Interior Chinatown
★★★★
Disney+
This 10-part series is an ambitious adaptation of Charles Yu’s 2020 novel of the same name, which took a scathing swipe at Asian representation and stereotypes in Western pop culture.
The story follows Willis Wu (the always funny Hong Long-American comedian Jimmy O Yang, best known for Silicon Valley), a waiter at his uncle’s Chinese restaurant, The Golden Palace, who is unsatisfied with his lot; he’s tired of feeling like a “background character in someone else’s story” and would like instead to be a main protagonist. He spends his days taking orders, taking out the rubbish and playing the restaurant’s video game with his misanthropic colleague Fatty, (Ronnie Chieng). When he’s not working, Willis tries to console his parents, both grieving Willis’s kung-fu prodigy brother (Chris Pang) , who went missing 12 years earlier.

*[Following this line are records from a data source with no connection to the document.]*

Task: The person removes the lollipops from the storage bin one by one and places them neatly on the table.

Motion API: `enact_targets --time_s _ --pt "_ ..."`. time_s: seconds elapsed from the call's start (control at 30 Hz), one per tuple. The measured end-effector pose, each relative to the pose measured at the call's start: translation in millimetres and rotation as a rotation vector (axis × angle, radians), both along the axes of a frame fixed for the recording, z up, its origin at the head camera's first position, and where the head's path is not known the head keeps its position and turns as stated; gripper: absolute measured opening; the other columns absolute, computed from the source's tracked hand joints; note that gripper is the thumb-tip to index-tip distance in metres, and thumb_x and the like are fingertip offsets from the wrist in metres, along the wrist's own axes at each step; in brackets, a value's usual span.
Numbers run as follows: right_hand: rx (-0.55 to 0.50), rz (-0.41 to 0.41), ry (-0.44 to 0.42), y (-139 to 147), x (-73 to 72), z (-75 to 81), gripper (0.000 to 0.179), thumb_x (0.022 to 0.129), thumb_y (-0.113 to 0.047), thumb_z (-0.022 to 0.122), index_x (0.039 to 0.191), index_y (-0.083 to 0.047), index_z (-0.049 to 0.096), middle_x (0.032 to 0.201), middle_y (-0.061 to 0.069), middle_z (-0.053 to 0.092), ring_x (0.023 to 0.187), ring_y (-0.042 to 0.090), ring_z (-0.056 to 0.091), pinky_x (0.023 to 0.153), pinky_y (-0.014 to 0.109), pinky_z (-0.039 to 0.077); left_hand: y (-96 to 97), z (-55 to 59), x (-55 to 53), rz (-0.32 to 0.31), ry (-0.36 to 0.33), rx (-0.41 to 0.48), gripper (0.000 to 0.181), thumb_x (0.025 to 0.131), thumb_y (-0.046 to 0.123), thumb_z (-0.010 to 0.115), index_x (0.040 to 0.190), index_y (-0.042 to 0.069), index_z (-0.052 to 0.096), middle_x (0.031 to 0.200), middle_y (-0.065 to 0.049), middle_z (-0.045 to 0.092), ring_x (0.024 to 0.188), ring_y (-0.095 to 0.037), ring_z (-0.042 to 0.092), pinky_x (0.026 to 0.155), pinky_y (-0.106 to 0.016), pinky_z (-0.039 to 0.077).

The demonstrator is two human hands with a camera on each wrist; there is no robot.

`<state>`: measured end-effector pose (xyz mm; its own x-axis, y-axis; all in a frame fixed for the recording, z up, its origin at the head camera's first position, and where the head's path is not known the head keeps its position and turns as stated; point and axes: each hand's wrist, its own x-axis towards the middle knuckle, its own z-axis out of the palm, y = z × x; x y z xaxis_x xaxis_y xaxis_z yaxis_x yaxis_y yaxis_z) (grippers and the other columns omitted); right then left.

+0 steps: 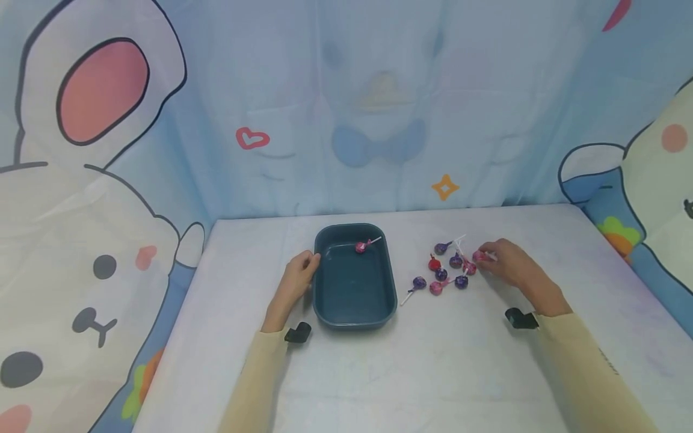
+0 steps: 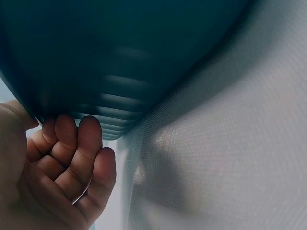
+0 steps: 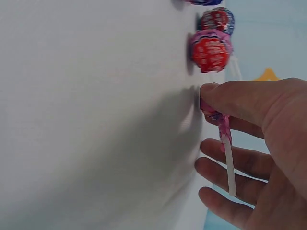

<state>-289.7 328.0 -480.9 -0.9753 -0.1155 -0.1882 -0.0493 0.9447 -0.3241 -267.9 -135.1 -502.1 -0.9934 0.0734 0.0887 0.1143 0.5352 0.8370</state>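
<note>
My left hand (image 1: pixel 296 277) grips the left rim of a dark teal plastic tray (image 1: pixel 354 322). In the left wrist view its fingers (image 2: pixel 89 143) bend against the outer wall of the tray, while the thumb goes over the rim. One pink lollipop (image 1: pixel 361 246) lies inside near the far end, stick pointing right. To the right, my right hand (image 1: pixel 506 263) pinches another pink lollipop (image 3: pixel 223 125) by its wrapped head between thumb and forefinger. Its white stick hangs toward the palm, and the other fingers are loosely spread. The tip of the forefinger is hidden.
Between tray and right hand lies a loose group of wrapped lollipops, among them a red one (image 1: pixel 434 263), a pink one (image 1: pixel 436 288) and a purple one (image 1: pixel 419 282). A white cloth covers the table (image 1: pixel 411 373). A printed curtain (image 1: pixel 303 174) rises behind it.
</note>
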Motion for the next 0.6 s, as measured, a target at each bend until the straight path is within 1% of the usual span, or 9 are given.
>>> enact_targets --time_s 0.23,0.37,0.47,0.6 --pt "0.000 0.013 0.049 0 2.0 -4.4 0.044 0.088 -0.028 0.060 0.121 0.000 0.052 0.122 0.028 0.045 0.116 0.045 0.039 0.097 0.059 0.031 0.0 -0.1 0.3 0.000 0.002 0.005 0.035 0.095 0.043 0.042 0.077 0.014 0.047 0.068 -0.001 0.046 0.063 -0.016 0.045 0.055 -0.027 0.038" --pt "0.010 0.000 0.044 -1 2.2 -3.7 0.049 0.087 -0.029 0.061 0.124 0.001 0.048 0.124 0.029 0.044 0.117 0.046 0.038 0.096 0.059 0.031 -0.3 -0.3 0.3 -0.002 -0.002 0.009 0.035 0.095 0.043 0.042 0.077 0.014 0.046 0.068 -0.001 0.046 0.062 -0.016 0.045 0.055 -0.028 0.039" --pt "0.016 -0.026 0.031 -3 1.6 -0.7 0.057 0.088 -0.035 0.059 0.129 0.000 0.041 0.128 0.029 0.039 0.120 0.047 0.035 0.096 0.060 0.030 -0.1 -0.4 0.0 -0.003 -0.003 0.010 0.035 0.095 0.043 0.042 0.076 0.014 0.046 0.068 -0.001 0.046 0.062 -0.016 0.045 0.056 -0.028 0.039" --pt "0.003 -0.056 0.046 -8 0.2 8.1 0.072 0.088 -0.050 0.053 0.137 -0.002 0.032 0.136 0.030 0.032 0.125 0.048 0.029 0.097 0.061 0.028 0.3 0.0 0.2 0.000 -0.007 0.014 0.035 0.095 0.043 0.042 0.076 0.014 0.047 0.068 -0.001 0.046 0.062 -0.016 0.045 0.055 -0.028 0.038"
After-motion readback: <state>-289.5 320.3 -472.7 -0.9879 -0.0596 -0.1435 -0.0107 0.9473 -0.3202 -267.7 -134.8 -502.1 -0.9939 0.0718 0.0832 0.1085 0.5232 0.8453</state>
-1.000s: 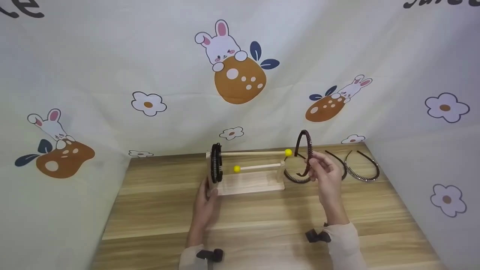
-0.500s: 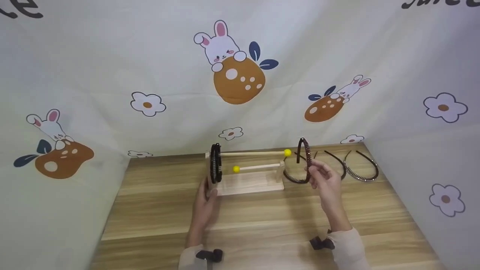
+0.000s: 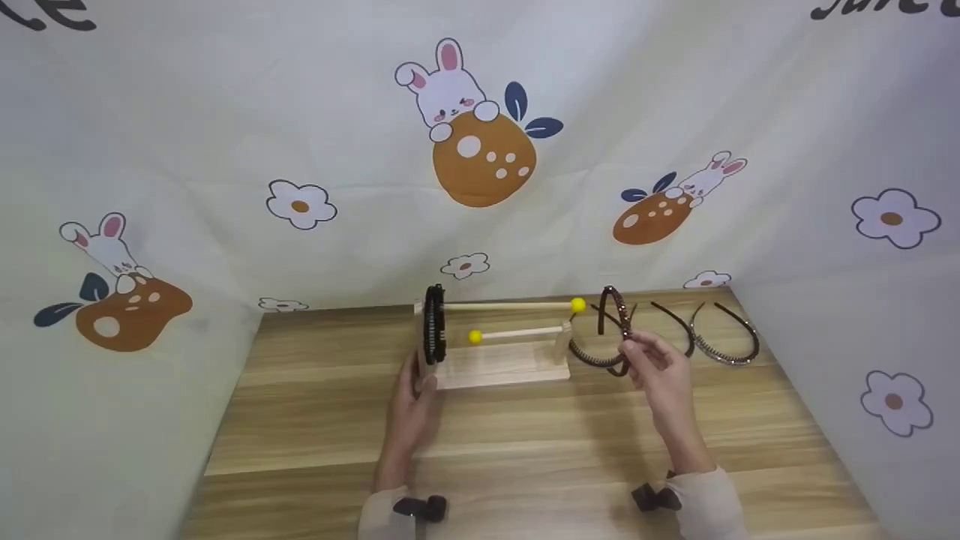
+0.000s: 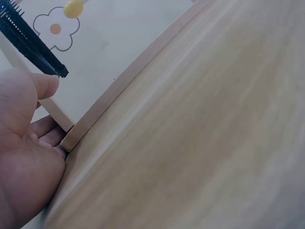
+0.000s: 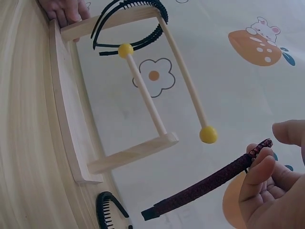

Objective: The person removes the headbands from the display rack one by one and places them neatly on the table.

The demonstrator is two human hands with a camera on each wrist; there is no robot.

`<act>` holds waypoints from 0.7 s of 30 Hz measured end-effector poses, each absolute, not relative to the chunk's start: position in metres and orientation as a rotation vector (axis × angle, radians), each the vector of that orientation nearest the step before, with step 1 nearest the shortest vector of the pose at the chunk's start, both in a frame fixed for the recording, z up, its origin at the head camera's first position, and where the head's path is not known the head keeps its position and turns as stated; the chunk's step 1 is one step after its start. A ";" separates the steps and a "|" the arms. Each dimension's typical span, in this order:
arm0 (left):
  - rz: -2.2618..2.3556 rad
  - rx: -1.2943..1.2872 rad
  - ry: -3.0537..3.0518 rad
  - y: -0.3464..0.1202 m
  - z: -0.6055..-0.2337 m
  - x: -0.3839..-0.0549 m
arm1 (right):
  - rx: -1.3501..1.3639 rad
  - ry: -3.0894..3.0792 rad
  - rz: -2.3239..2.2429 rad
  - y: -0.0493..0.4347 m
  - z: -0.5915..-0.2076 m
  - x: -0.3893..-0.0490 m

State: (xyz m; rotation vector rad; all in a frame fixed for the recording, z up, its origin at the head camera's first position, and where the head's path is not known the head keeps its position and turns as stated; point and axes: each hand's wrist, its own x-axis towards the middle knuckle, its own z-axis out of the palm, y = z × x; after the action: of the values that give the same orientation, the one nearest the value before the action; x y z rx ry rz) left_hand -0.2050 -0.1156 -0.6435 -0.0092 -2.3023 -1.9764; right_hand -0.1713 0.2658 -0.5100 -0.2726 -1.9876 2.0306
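Note:
A pale wooden stand has two rods pointing opposite ways, each tipped with a yellow ball. My left hand grips its left upright low down, thumb in front and fingers curled behind. Black toothed headbands hang together on the upper rod, against that upright. The lower rod is bare. Right of the stand, my right hand holds a dark reddish-brown headband upright by its side, between thumb and fingers. In the right wrist view, this headband is below the upper rod's yellow ball.
Behind my right hand, several more headbands lie on the wooden table: a toothed one by the stand, a partly hidden dark one, and a shiny one furthest right. A printed cloth rises behind and beside the table.
My right hand has moved slightly down and right, lowering the reddish-brown headband from above the upper rod's height. My left hand and the stand have stayed put.

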 end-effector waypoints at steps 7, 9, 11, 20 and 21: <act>-1.978 0.013 -2.314 -0.115 -0.643 -0.205 | -0.276 -1.997 2.018 0.271 -0.509 -0.169; -1.991 0.012 -2.306 -0.115 -0.643 -0.205 | -0.273 -2.005 2.017 0.272 -0.509 -0.169; -1.996 0.007 -2.297 -0.115 -0.644 -0.205 | -0.262 -2.023 2.006 0.274 -0.509 -0.169; -1.971 0.014 -2.326 -0.116 -0.645 -0.206 | -0.230 -2.110 1.941 0.284 -0.509 -0.168; -1.970 0.010 -2.329 -0.116 -0.644 -0.206 | -0.228 -2.119 1.933 0.285 -0.509 -0.168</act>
State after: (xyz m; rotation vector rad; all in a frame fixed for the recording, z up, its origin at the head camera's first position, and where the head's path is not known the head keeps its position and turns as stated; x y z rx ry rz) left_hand -0.2060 -0.1161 -0.6440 0.0105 -2.3291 -1.9697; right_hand -0.1684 0.2851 -0.5086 -0.2277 -2.1186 1.9328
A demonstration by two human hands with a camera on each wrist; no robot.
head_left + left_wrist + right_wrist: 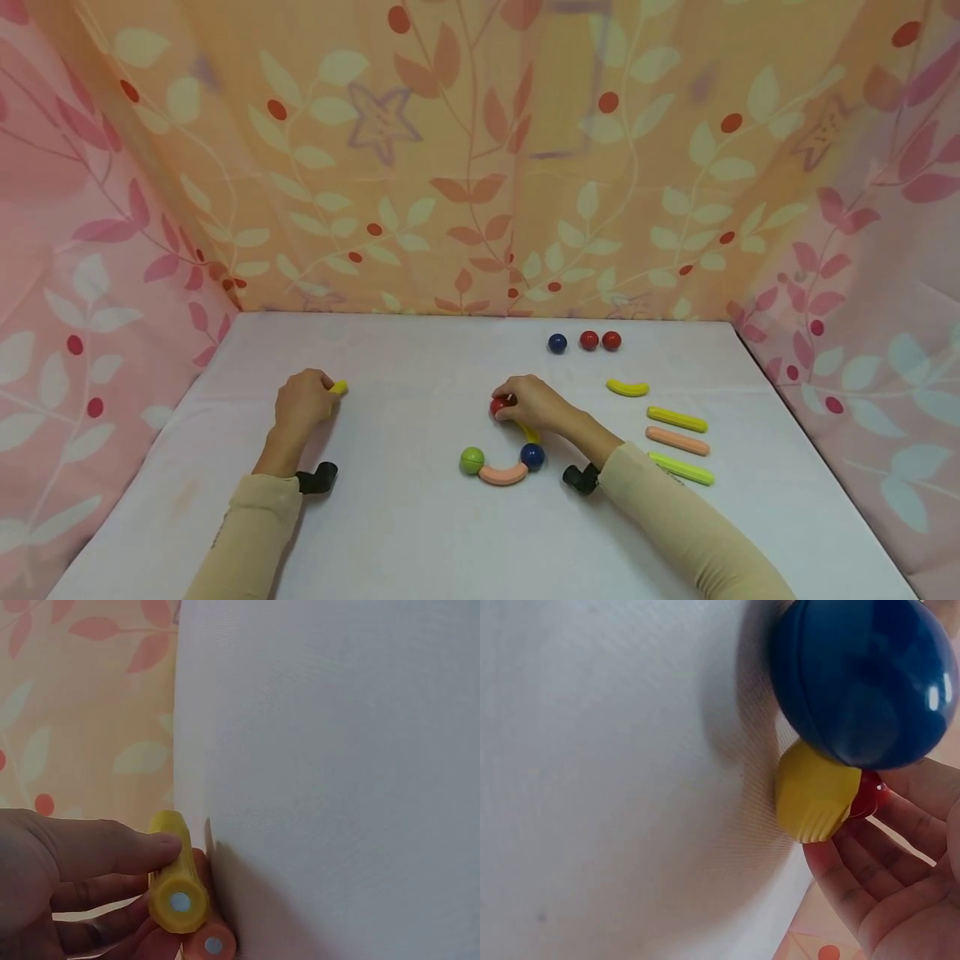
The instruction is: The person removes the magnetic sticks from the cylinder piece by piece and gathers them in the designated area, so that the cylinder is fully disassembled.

So far, so straightforward. But it soon transpires that Willis’ feelings of being a minor player are not merely figurative – he actually is a bit player inside a cheesy police procedural called Black & White: Impossible Crimes Unit (clearly a piss-take of cop shows such as Law & Order), which stars two cops – a blonde white woman (Lisa Gilroy) and a black man (Sullivan Jones) – who always solve their cases, and spend a lot of time exchanging significant glances, staring into the distance and walking briskly away from crime scenes.
It takes a minute, but you quickly realise that things quickly have taken a meta turn, as Willis (like the viewer), realises what’s happening. When the lighting and the music changes, and detectives appear, the action is “inside” the cop show. Yu, whose original book was written in screenplay format (hence the title) is the showrunner here and Taika Waititi is the executive producer, and directs the first episode. The series has a distinctively Waititi whimsy about it.
When Willis witnesses an attempted kidnapping outside the Golden Palace, and another detective, Lana Lee (Chloe Bennet), a Korean woman tasked with the Chinatown beat (of course), comes to the restaurant to investigate, he sees his chance to move from Generic Asian Man to possible hero of the story. (Willis’ ultimate goal though, is to be Kung Fu Guy, and there actually are some brilliant kung-fu action scenes in the mix here; even Ronnie Chieng gets involved.)
Once Willis teams up with Lana Lee to help with the kidnapping case, he discovers that his missing brother might also be involved, and a secondary investigation starts to unfold inside the meta-narrative.
It sounds confusing, but once you buy into the concept – signified by cleverly integrated background scores, lighting and camera angles – it’s a bonkers, fun ride. Less scathing in its commentary on race than his original book, Yu’s adaptation still lampoons Hollywood’s tokenistic portrayal of minorities.